_PROBLEM_. The first line of the listing opens the range and the line with "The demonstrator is" closes it; repeat those lines and all between them word for word, leaving out the pictures.
┌─ DATA SEGMENT
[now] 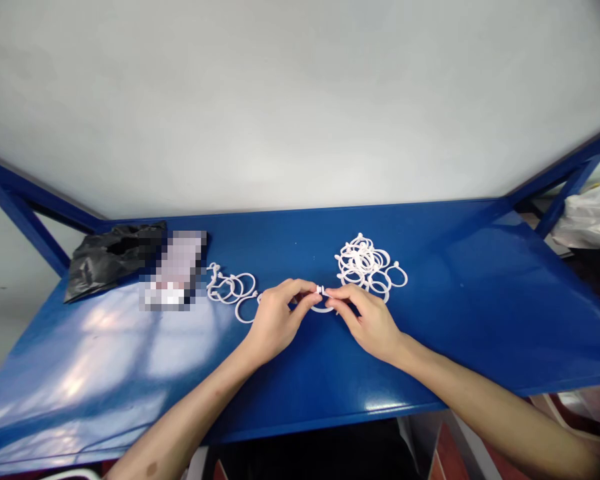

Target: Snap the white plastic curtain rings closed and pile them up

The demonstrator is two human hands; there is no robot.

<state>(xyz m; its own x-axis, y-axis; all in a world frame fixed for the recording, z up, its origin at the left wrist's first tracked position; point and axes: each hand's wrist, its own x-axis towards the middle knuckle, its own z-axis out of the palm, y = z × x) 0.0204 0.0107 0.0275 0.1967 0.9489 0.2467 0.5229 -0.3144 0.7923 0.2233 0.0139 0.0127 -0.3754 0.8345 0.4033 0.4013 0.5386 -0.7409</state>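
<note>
A white plastic ring is held between both hands over the middle of the blue table. My left hand pinches its left end and my right hand pinches its right end, fingertips almost meeting at the ring's clasp. Just behind my right hand lies a pile of several white rings. A smaller group of white rings lies to the left of my left hand.
A crumpled black plastic bag lies at the back left of the table, with a blurred-out flat object beside it. A white wall stands close behind. A white bag sits off the table's right end.
</note>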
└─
_OUTPUT FOR THIS EXERCISE_.
[now] 

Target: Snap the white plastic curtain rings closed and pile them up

The demonstrator is two human hands; there is no robot.

Nothing else remains to be done for this exercise.